Etay smiled at her, sunny and unperturbed. "From the podder I'm fucking, yes."

Elienne stuffed the unlit cigarette and lighter in her pocket. "And didn't anybody ever tell you not to wade without your waterproofs?"

"Mmm, well," Etay said, turning the orange slowly between his hands. "Everybody knows pod pilots can't be natural parents."

"So you just assumed..." Words failed her for a moment, and then returned in a string of obscenities that turned heads even in the squadroom.

Etay didn't try to interrupt, peeling the skin from the orange as Elienne gave him the full force of her opinion of his intelligence, parenthood, upbringing and general character. By the time she'd run down into fuming silence, he had a neat pile of peel on the edge of her desk and a heap of translucent crescents in the palm of one pale, long-fingered hand.  He offered one to her, the sweet, sharp scent stirring some dim image in Elienne's mind, a feeling like memory but one that connected to no place or time she'd ever known.  She took the fruit without conscious thought, a broken fingernail ripping the thin membrane and sending a trickle of juice running down her wrist.

"I assumed, oui," Etay said as Elienne stuffed the piece of orange in her mouth and licked the last trace of juice from her hand before it could disappear up her shirtsleeve. "I know. When you assume you make an 'ass' out of 'u' and - "

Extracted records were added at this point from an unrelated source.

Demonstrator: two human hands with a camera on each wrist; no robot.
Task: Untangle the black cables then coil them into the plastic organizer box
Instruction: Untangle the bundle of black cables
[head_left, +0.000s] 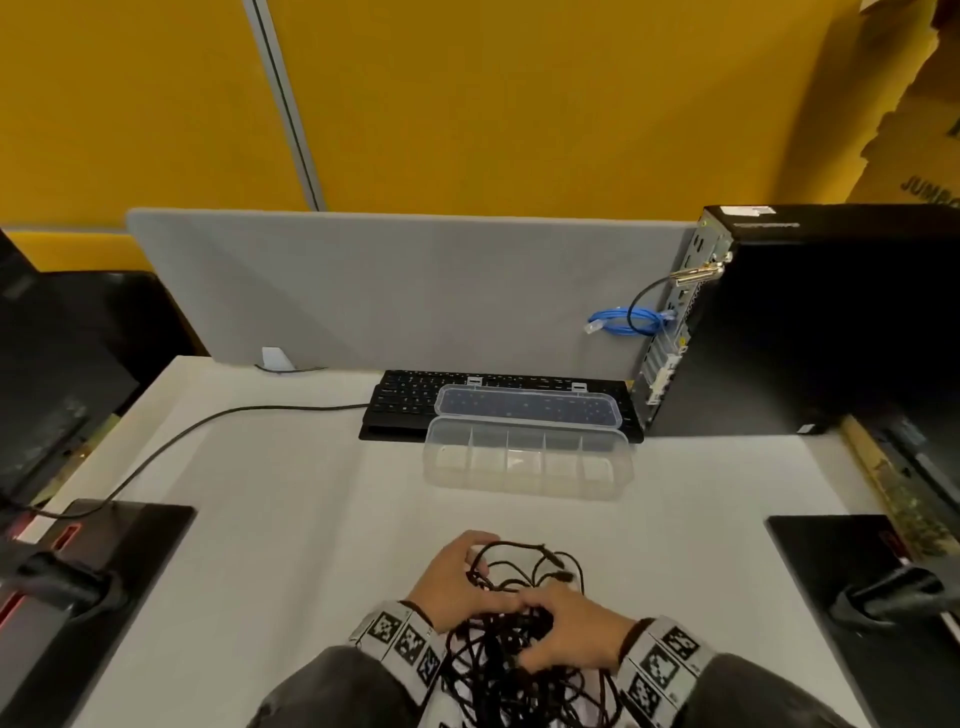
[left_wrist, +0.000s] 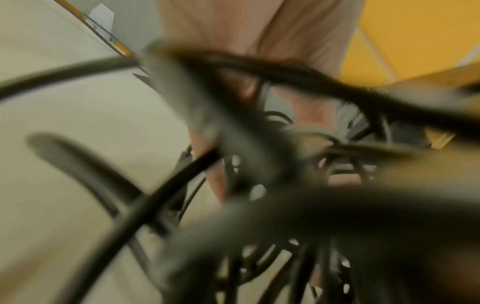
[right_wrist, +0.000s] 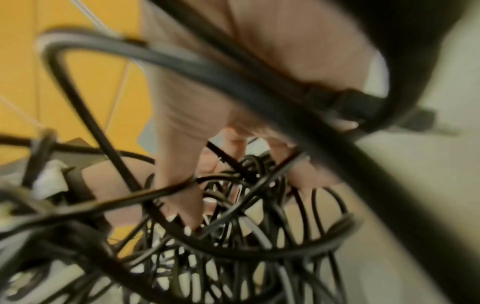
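Note:
A tangled bunch of black cables (head_left: 511, 670) lies at the near edge of the white desk (head_left: 291, 509), with loops and plugs spreading forward (head_left: 545, 566). My left hand (head_left: 457, 577) grips strands on the tangle's left side. My right hand (head_left: 571, 636) has its fingers curled into the knot from the right. The clear plastic organizer box (head_left: 527, 462) sits farther back, lid open, its several compartments bare. In the left wrist view blurred cables (left_wrist: 233, 164) fill the frame. In the right wrist view my fingers (right_wrist: 187, 197) are threaded among the cables (right_wrist: 233, 236).
A black keyboard (head_left: 410, 402) lies behind the box under its lid. A black computer tower (head_left: 810, 322) stands at the back right with a blue cable (head_left: 623, 322). Black monitor bases (head_left: 98, 587) (head_left: 852, 582) flank me. A grey divider (head_left: 389, 291) closes the desk's back.

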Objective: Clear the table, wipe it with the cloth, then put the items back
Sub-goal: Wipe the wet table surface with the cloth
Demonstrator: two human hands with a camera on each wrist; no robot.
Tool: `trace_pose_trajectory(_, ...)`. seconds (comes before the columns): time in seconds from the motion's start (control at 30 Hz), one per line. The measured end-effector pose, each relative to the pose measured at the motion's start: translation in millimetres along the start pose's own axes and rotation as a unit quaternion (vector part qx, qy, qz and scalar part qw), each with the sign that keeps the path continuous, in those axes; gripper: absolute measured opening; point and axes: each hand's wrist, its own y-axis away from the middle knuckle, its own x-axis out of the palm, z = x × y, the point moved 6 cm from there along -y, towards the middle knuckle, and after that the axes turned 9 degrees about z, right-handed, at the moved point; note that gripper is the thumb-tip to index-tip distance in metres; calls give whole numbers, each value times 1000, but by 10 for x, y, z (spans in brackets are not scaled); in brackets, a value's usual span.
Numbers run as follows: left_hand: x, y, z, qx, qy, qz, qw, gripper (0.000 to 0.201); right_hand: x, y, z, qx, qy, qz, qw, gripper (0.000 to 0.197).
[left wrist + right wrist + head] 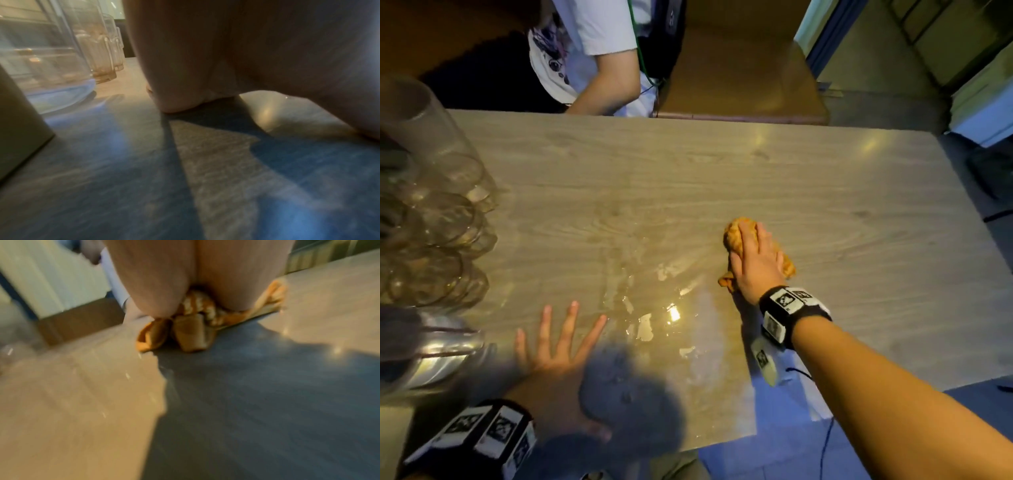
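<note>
With the right hand (753, 260) pressing flat on the crumpled orange cloth (732, 236) mid-table and the left hand (551, 346) splayed open beside the clear drinking glasses (445, 219), a leftward sweep risks toppling them.

Dim, warm light; glare glints off my wet table (674, 313). A blurred dark shadow covers the head view's lower centre. Both my wrist views are motion-blurred.
</note>
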Motion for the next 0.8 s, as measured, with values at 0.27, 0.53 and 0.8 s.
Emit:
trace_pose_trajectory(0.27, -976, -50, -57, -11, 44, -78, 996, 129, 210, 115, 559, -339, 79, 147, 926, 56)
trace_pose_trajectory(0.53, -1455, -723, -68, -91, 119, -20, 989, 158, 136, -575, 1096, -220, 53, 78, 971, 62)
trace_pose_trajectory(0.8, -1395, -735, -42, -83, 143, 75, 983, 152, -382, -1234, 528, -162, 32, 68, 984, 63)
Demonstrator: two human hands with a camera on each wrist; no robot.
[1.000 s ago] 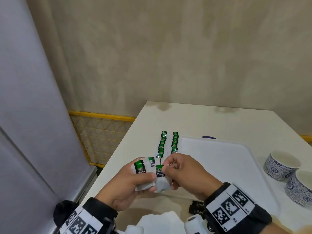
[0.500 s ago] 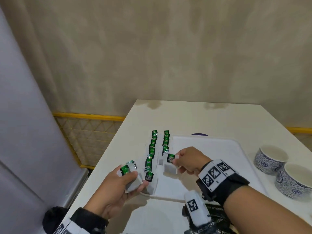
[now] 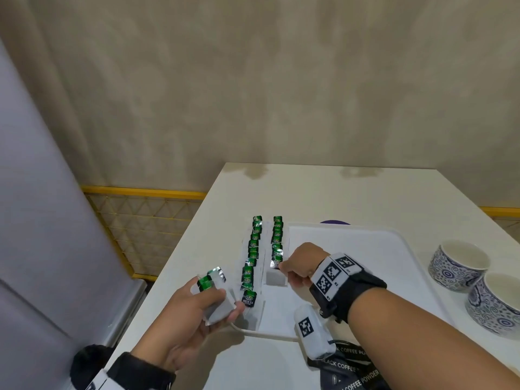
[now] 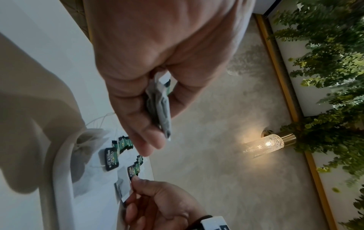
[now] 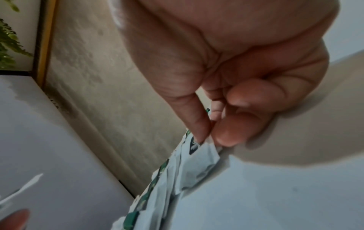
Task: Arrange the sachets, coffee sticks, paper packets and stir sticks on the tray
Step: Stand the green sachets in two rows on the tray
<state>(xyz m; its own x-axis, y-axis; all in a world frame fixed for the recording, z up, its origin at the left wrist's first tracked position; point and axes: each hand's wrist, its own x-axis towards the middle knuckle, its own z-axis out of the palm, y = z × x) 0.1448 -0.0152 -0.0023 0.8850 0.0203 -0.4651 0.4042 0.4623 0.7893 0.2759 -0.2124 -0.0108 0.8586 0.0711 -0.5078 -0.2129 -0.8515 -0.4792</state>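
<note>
Two rows of green-tagged tea bag sachets [image 3: 253,249] lie along the left side of the white tray [image 3: 365,249]. My right hand [image 3: 284,267] pinches the near sachet of the right row [image 3: 275,274] by its green tag, pressing it onto the tray; the right wrist view shows thumb and forefinger [image 5: 199,129] closed on it [image 5: 201,157]. My left hand [image 3: 216,299] hovers at the tray's near left corner and holds a small stack of sachets [image 3: 215,291], seen edge-on in the left wrist view [image 4: 159,105].
Two blue patterned cups [image 3: 461,266] stand on the table [image 3: 309,192] to the right of the tray. Black coffee powder sticks [image 3: 349,370] lie under my right forearm at the near edge. The table's left edge drops beside a yellow wire rack [image 3: 140,220].
My hands have parted. The right hand carried one sachet forward and laid it at the near end of the right row; the left hand stayed back with the remaining stack.
</note>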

Elienne cut him off. "You made an ass out of you, farmboy, leave me the fuck out of it.  I wouldn't fuck a podder with my worst enemy's dick, let alone get her en cloque. And you think she was assuming she wouldn't end up avec un polichinel dans le tirrior?"

That got her another sunny smile. "Do you think it's a plan to sue me for child support?"

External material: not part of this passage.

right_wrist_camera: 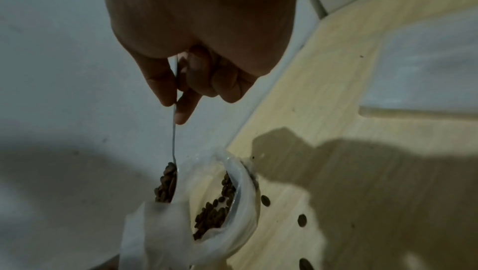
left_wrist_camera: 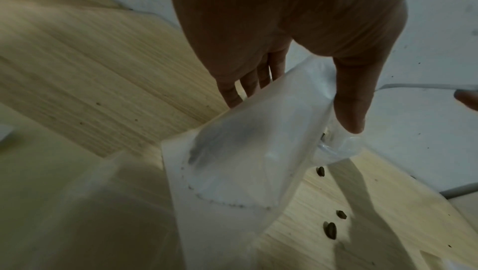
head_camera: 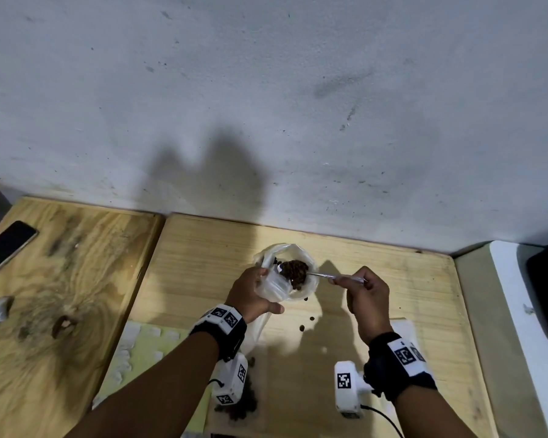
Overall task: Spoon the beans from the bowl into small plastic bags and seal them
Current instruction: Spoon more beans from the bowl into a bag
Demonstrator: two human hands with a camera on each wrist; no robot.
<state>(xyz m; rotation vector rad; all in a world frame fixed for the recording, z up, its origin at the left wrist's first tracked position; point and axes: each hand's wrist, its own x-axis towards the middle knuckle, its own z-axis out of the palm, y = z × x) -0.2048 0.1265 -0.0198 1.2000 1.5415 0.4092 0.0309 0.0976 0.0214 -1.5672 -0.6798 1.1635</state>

She snorted. "Be serious." Even with the worst will in the world it was hard to see how a capsuleer could be out for Charlie's money. He makes less than I do, for Fortune's sake, and I make two fifths of one tenth of fuck-all.

Charlie ate another crescent of orange. "I am serious," he said. "I'm serious about everything. You know that."

"Yeah, everything and nothing," Elienne said. "Charlie. This has gone far enough.  She's a podder."

"She is a podder, yes," he conceded. "And she's going to be the mother of my child."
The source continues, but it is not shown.